REQUIREMENT: Among the records below, find each line bearing the word "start" and copy it.

DATA EXCERPTS:
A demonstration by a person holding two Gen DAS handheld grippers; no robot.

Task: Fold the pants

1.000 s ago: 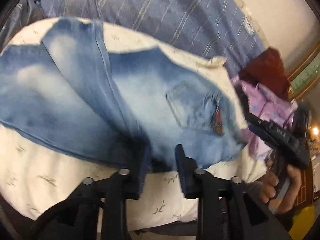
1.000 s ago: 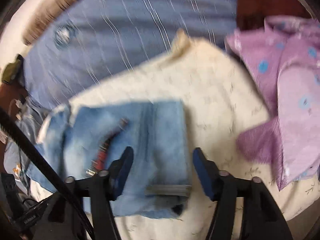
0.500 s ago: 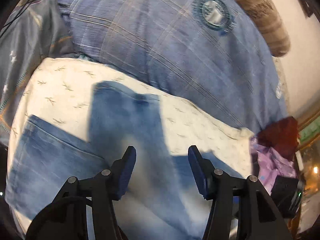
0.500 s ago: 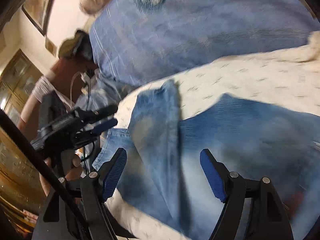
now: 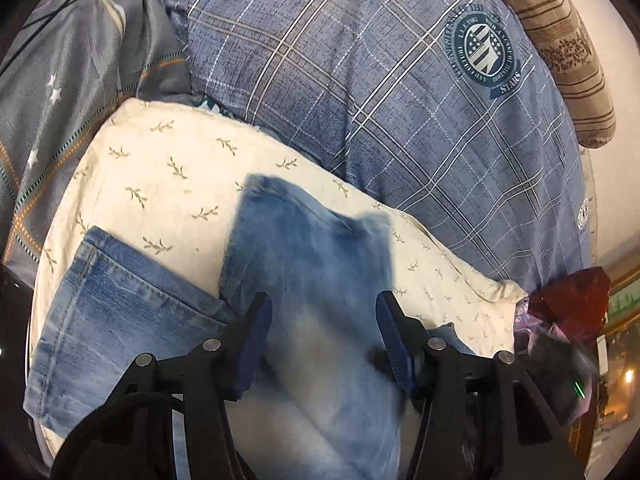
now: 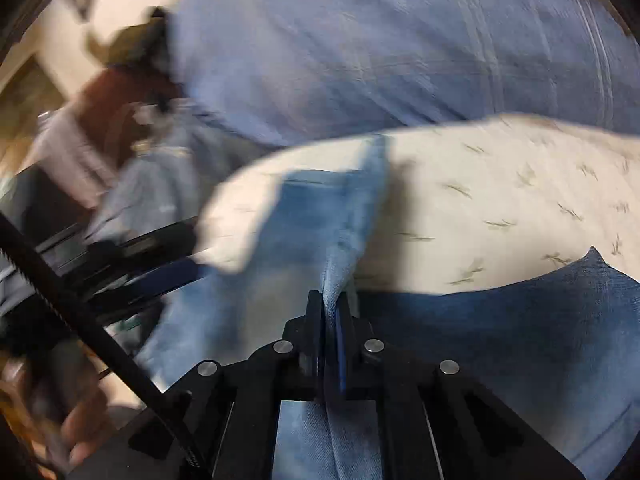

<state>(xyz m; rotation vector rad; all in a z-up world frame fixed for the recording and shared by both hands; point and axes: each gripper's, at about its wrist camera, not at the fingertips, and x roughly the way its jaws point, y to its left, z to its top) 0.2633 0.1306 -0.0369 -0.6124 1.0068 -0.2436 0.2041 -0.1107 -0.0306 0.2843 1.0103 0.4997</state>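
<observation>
Folding is only partly done: the jeans (image 5: 316, 320) lie on the cream sheet (image 5: 168, 168), one leg laid across, not yet compact. The right gripper (image 6: 330, 312) pinches a denim ridge; the left gripper (image 5: 320, 340) hovers above the denim, jaws apart, holding nothing.

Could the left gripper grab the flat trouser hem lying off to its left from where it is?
Probably yes. The left gripper is open, and the hem of the jeans lies flat and uncovered on the cream pillow. Nothing stands between them, though the gripper would have to swing left first.
</observation>
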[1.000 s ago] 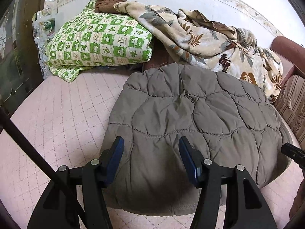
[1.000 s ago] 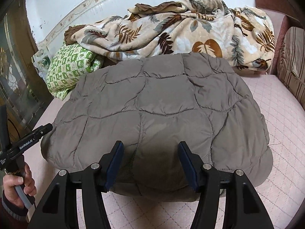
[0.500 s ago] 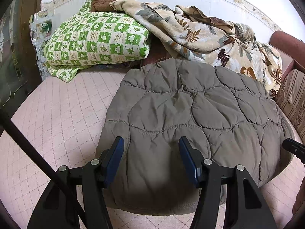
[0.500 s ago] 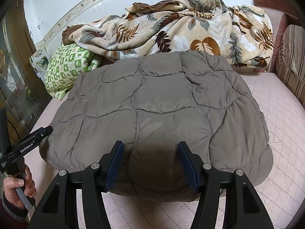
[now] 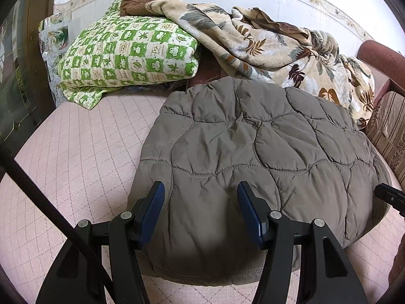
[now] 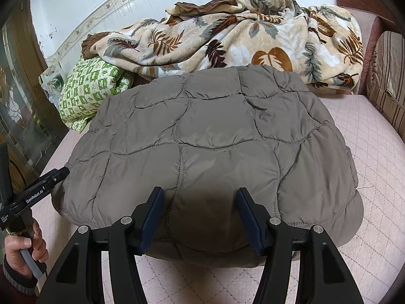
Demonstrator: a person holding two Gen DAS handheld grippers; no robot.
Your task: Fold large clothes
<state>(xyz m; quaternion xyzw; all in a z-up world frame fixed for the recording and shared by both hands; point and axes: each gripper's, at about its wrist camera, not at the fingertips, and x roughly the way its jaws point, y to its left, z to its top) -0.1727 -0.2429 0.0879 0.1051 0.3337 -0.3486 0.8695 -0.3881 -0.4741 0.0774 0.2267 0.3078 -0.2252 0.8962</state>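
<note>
A: Left wrist view first. One left gripper (image 5: 201, 211), jaws apart, nothing clamped, two blue pads (image 5: 152, 214) held over the near edge of one grey quilted jacket (image 5: 265, 157).

B: And the jacket itself?

A: Folded into a bundle, lying flat on the pink quilted mattress (image 5: 76, 157), straight ahead of the fingers and spreading off to the right. Whether the pads touch the cloth, cannot tell.

B: Beyond it?

A: One green checked pillow (image 5: 129, 55) far ahead to the left, one leaf-print blanket (image 5: 278, 48) far ahead to the right, touching the jacket's far edge. One black tip of the other tool at the right rim.

B: Right wrist view now.

A: One right gripper (image 6: 200, 214), jaws apart too, gripping nothing, poised above the jacket's (image 6: 215, 147) near edge. Same single jacket, dead ahead, filling the middle of the mattress (image 6: 374, 157).

B: Counted around it?

A: One blanket (image 6: 240, 40) behind the jacket, one pillow (image 6: 88, 93) ahead to the left, one striped cushion (image 6: 387, 76) off to the right. Low on the left, one hand (image 6: 24, 249) wrapped round the left tool's handle.
</note>
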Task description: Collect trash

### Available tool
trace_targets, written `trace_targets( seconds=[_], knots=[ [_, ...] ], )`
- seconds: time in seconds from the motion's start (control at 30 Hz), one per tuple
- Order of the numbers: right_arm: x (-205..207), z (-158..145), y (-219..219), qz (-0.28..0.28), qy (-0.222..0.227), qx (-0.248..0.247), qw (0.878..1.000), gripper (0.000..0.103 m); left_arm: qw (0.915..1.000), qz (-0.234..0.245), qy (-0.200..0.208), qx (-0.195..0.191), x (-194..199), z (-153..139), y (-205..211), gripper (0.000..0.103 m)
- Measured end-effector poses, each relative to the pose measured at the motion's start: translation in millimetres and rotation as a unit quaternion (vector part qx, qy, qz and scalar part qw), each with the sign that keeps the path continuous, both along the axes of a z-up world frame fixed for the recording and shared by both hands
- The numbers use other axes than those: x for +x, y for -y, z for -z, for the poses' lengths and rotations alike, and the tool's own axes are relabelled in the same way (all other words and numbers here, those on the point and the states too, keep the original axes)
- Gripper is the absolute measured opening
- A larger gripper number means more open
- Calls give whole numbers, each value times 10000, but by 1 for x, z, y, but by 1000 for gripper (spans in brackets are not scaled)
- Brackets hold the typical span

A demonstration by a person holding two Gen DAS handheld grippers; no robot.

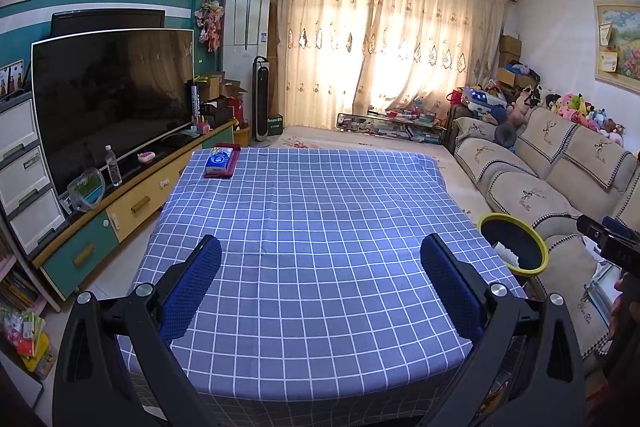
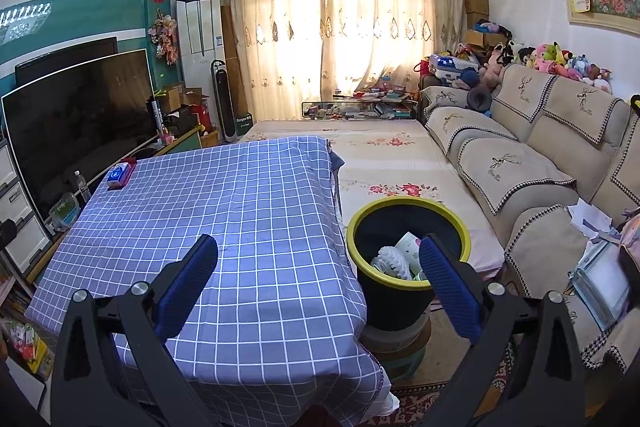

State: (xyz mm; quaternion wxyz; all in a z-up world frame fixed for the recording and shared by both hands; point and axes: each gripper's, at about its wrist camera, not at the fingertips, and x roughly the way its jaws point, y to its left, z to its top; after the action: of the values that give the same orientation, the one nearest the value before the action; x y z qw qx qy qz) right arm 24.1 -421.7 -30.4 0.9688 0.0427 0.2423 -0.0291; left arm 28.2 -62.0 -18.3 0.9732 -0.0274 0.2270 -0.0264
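Surface: a table under a blue-and-white checked cloth, bare but for a blue tissue pack on a dark red tray at its far left corner.
Trash: white and pale crumpled scraps lay inside the black bin with a yellow rim, just beside the table's right edge.
Left gripper: released, blue pads wide apart, empty.
Right gripper: released, empty.
Room: black television left, beige sofa right, cream curtains behind.
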Motion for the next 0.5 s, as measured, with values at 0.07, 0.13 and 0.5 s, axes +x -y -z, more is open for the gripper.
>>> trace_targets(
  seconds=[0.07,0.13,0.5],
  knots=[
    [0,0,0,2,-6,-2,10000,96,10000,-1,4,32,0,2,2,98],
    [1,0,0,-4,-15,1,10000,96,10000,-6,0,54,1,3,3,98],
    [2,3,0,-19,-41,10,10000,96,10000,15,-55,54,3,8,5,98]
  ],
)
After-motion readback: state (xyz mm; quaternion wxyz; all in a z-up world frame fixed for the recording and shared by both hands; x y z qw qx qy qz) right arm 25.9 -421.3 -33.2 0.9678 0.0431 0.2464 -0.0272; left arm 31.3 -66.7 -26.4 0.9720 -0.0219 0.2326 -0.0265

THE ANSWER:
- seconds: time in seconds from the motion's start (control at 30 Hz), one per tuple
- Measured end-effector poses, each relative to the pose measured at the motion's start: translation in millimetres and rotation as a unit quaternion (vector part qx, qy, qz and scalar part qw), each with the sign that keeps the path continuous, both along the axes of a z-up world frame fixed for the recording and shared by both hands

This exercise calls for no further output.